This is actually pretty easy - at least in my opinion, and I'm going to take my mind off of what Hibernate will generate when you say Pessimistic/Optimistic . You might think that this is SELECT FOR UPDATE - but this is not always the case, MSSQL AFAIK does not have this ...
These are JPA annotations, and they guarantee some functionality, not implementation.
In essence, these are completely different things - a PESSIMISTIC vs OPTIMISTIC . When you do a pessimistic lock, you at least logically execute a synchronized block - you can do whatever you want and you are safe within the transaction. Now, no matter what lock is held for row, table or even page , it is not specified; so a little dangerous. Typically, a database can escalate locks; MSSQL does this if I call back correctly.
Obviously locking fasting is a problem, so you might think that OPTIMISTIC locking will help. As a side note, this is what transactional memory is in modern CPU ; they use the same thinking process.
Thus, an optimistic lock is similar to a statement - I will mark this line with an identifier / date, etc., then I will take a picture of it and work with it - before committing, I will check if this identifier has changed.
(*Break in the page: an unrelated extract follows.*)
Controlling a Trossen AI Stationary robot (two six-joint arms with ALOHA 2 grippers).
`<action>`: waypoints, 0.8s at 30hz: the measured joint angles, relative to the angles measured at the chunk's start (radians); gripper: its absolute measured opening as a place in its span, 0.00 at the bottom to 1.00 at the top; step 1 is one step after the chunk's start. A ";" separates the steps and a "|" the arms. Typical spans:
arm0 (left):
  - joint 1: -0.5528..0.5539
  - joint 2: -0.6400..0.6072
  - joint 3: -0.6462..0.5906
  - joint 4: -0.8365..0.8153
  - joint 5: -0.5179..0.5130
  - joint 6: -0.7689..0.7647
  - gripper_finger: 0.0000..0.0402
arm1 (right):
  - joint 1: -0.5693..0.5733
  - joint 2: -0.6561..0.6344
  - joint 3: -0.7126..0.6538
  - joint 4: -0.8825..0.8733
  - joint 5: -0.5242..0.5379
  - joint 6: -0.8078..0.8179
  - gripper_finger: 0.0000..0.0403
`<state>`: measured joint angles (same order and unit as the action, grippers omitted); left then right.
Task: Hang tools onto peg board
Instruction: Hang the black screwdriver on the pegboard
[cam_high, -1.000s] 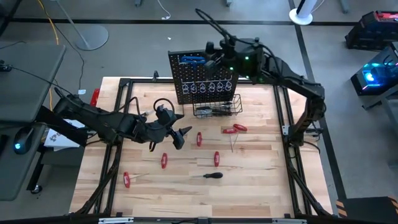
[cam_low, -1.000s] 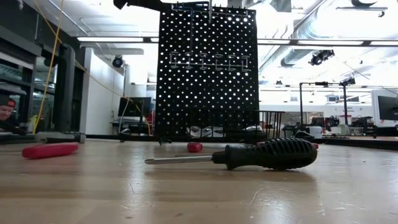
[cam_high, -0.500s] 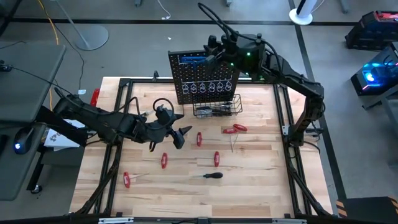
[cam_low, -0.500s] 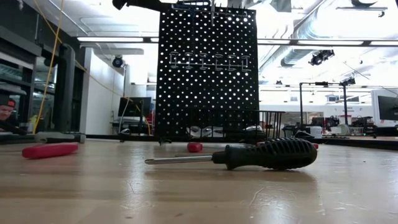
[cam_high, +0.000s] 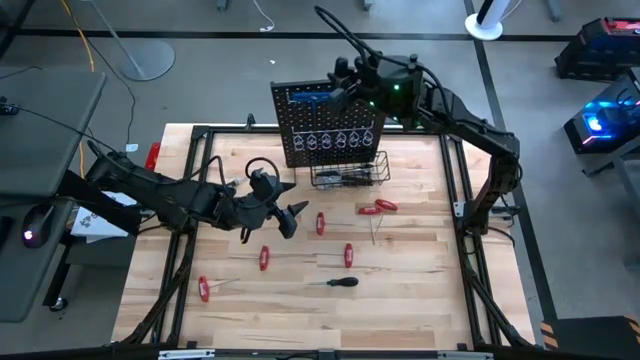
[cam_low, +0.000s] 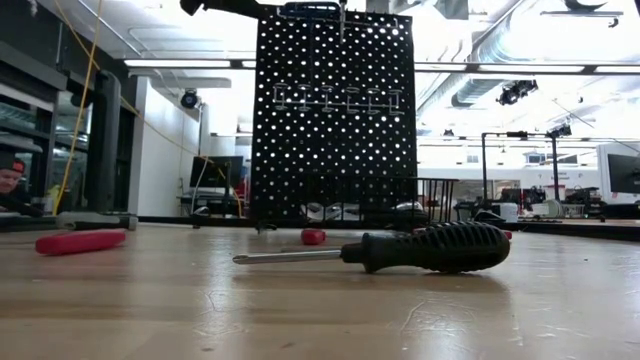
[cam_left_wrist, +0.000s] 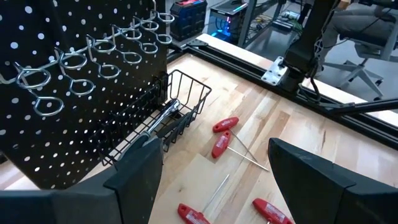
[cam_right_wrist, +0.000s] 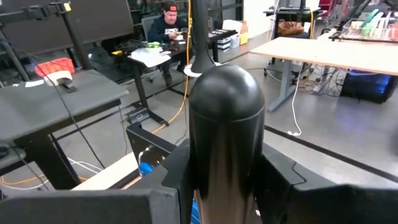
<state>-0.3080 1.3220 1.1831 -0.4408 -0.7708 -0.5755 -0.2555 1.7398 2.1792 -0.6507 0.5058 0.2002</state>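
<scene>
The black peg board (cam_high: 325, 125) stands upright at the table's far side, with a row of metal loop hooks (cam_left_wrist: 93, 68) and a wire basket (cam_high: 350, 172) holding silver tools. A blue tool (cam_high: 310, 97) sits at its top. My right gripper (cam_high: 345, 85) is at the board's top edge, shut on a black-handled screwdriver (cam_right_wrist: 224, 124). My left gripper (cam_high: 290, 218) hovers open over the table's left middle, with nothing between its fingers (cam_left_wrist: 134, 177). Several red-handled tools (cam_high: 320, 222) and a black screwdriver (cam_high: 342, 283) lie flat on the wood. My right gripper pinches the screwdriver's black handle (cam_right_wrist: 214, 180) between its two fingers (cam_right_wrist: 273, 180), below the rounded butt end (cam_right_wrist: 225, 84). The fingers come in about level from the table's right and lie across the handle. The screwdriver stands upright and lifted clear, with its thin shaft (cam_low: 341, 20) pointing down at the board's top edge.
Black frame rails (cam_high: 462, 180) border the wooden table. In the low view the black screwdriver (cam_low: 430, 248) lies in the foreground, with a red handle (cam_low: 80, 241) to its left. Beyond the table are desks and a seated person (cam_right_wrist: 168, 18).
My right gripper has shifted slightly toward the far edge and turned a little at the peg board's top, keeping the screwdriver in its hold. The left arm and the tools on the table have stayed where they were.
</scene>
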 joint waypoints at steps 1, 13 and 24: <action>0.000 0.000 0.000 0.002 0.000 0.000 0.70 | -0.002 0.002 0.000 -0.001 0.001 0.005 0.27; 0.000 0.000 0.000 0.009 0.000 0.001 0.70 | -0.006 0.003 0.016 0.027 -0.085 0.009 0.27; 0.000 0.000 0.000 0.013 0.001 0.003 0.70 | -0.004 0.001 0.019 -0.040 -0.152 0.073 0.27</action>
<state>-0.3080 1.3220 1.1831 -0.4274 -0.7700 -0.5724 -0.2600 1.7409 2.1983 -0.6903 0.3540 0.2727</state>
Obviously, there is a conflict on this ID , but not on the data. If it has changed - abort (aka throw OptimisticLockException ), otherwise do the work.
The thing that bothers all IMOs is that OptimisticLockException - how did you recover from this? And thatโs what you donโt like - it depends. There are applications in which a simple retry is sufficient; there are applications where this would be impossible. I used it in rare scenarios.
Usually I use PESSIMISTIC lock (if OPTIMISTIC not completely an option). At the same time, I would look at what sleep mode is generating for this request. For example, you might need an index on how a record is retrieved for a DB to actually lock only the row - because ultimately this is what you want.